ChatTag

The ChatTag Filter uses OpenAI's ChatGPT Vision API to automatically analyze and annotate images across diverse domains. It can detect objects, classify content, and generate bounding boxes with confidence scores, integrating seamlessly with OpenFilter pipelines.

This document is automatically published to production documentation on every production release.

✨ Key FeaturesDirect link to ✨ Key Features

AI-powered image annotation using OpenAI's ChatGPT Vision API
Multi-domain support for any image classification task (food, pets, medical, industrial, etc.)
Configurable prompts for different annotation requirements
Bounding box detection with precise normalized coordinates
Confidence scoring for each annotation with quality validation
Cost optimization through smart image resizing and quality settings
Multiple output formats including binary classification, COCO detection, and JSONL datasets
Environment-variable-based configuration for runtime overrides
Web visualization interface for real-time monitoring and debugging

🚀 Usage ModesDirect link to 🚀 Usage Modes

1. Standard Annotation ModeDirect link to 1. Standard Annotation Mode

Given a frame, the filter performs AI analysis and returns structured annotations. The output is stored in:

frame.data['meta']['chatgpt_annotator']

Each annotation includes:

{
  "annotations": {
    "avocado": {
      "present": true,
      "confidence": 0.95,
      "bbox": [0.2, 0.3, 0.4, 0.5]
    }
  },
  "usage": {
    "input_tokens": 26088,
    "output_tokens": 107,
    "total_tokens": 26195
  },
  "processing_time": 2.34
}

2. Dataset Generation ModeDirect link to 2. Dataset Generation Mode

If enabled via save_frames, the filter generates multiple dataset formats:

Binary Classification: binary_datasets/item_name_labels.json
COCO Detection: detection_datasets/annotations.json
JSONL Results: labels.jsonl

3. No-ops Testing ModeDirect link to 3. No-ops Testing Mode

If no_ops=true, the filter skips API calls and uses default annotations for testing.
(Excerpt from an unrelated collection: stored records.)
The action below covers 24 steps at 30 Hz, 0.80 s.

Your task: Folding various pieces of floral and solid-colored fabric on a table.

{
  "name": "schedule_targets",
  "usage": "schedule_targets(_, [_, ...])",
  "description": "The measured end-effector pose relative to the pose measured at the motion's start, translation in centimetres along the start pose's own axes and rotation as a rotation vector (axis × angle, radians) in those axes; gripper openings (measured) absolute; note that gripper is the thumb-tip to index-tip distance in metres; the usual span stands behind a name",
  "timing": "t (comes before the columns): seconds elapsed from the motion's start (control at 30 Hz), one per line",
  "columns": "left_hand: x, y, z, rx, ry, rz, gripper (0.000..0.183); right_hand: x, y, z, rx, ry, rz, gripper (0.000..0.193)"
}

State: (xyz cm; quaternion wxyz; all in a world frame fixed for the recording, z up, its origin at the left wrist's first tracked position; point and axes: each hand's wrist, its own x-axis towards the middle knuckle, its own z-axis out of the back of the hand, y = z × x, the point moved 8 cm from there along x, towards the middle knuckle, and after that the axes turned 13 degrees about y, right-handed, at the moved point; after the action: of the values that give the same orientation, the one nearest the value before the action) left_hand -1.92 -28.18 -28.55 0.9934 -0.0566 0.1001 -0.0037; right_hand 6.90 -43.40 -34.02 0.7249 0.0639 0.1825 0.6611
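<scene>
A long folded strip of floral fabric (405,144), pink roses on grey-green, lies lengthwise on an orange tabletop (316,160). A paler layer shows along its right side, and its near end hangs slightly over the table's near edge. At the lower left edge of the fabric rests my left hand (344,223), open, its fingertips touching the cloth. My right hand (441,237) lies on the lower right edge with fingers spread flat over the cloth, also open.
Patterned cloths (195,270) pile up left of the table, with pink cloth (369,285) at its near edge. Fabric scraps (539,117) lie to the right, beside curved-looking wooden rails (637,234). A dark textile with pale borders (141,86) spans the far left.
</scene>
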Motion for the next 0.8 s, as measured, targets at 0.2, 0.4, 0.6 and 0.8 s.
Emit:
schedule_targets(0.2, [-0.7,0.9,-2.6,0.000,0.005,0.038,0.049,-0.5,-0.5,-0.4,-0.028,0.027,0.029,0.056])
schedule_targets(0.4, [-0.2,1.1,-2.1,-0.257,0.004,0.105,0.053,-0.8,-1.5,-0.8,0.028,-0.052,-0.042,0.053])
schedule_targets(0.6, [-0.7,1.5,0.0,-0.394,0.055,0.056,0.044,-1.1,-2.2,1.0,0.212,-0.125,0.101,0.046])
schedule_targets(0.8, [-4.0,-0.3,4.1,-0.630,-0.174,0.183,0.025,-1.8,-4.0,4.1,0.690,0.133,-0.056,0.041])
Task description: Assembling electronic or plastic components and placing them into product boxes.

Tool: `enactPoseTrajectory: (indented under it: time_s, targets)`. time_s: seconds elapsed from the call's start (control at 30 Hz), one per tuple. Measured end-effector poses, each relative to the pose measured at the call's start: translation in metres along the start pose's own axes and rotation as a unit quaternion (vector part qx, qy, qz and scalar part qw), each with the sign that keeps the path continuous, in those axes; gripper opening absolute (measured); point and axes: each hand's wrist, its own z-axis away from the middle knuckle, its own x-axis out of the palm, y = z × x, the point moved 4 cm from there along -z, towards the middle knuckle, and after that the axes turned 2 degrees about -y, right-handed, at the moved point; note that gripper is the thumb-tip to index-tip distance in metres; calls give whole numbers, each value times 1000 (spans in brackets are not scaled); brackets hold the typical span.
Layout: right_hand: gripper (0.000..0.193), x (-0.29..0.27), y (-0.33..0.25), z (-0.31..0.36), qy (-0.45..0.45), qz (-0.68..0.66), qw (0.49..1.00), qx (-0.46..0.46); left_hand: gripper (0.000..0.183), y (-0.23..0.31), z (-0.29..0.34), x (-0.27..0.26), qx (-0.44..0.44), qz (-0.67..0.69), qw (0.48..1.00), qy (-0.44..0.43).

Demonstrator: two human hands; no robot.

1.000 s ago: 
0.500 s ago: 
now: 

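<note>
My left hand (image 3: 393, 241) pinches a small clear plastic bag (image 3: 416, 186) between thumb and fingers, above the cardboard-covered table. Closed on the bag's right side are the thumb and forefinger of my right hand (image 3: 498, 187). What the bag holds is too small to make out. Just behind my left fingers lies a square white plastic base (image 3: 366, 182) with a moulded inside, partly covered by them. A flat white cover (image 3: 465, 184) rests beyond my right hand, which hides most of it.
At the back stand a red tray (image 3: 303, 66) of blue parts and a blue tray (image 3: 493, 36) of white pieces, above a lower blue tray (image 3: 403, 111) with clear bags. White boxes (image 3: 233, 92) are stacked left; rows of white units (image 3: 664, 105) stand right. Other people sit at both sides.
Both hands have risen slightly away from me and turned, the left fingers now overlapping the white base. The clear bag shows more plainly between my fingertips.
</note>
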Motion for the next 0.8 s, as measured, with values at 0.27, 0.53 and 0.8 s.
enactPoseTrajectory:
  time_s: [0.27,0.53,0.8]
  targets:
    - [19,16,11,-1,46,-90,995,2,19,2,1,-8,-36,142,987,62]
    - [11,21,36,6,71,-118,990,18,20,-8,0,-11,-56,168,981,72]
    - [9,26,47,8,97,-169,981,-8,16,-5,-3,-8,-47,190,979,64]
⚙️ Configuration OptionsDirect link to ⚙️ Configuration Options

Field	Type	Description
`chatgpt_api_key`	`str`	OpenAI API key (required)
`prompt`	`str`	Path to prompt file (required)
`output_schema`	`dict`	Expected output format schema
`chatgpt_model`	`str`	Model to use (default: `gpt-4o-mini`)
`confidence_threshold`	`float`	Minimum confidence for positive classification (default: `0.9`)
`max_image_size`	`int`	Max image size for cost optimization (default: `0` = keep original)
`save_frames`	`bool`	Whether to save results and generate datasets
`output_dir`	`str`	Output directory for saved results
`no_ops`	`bool`	Skip API calls for testing (default: `false`)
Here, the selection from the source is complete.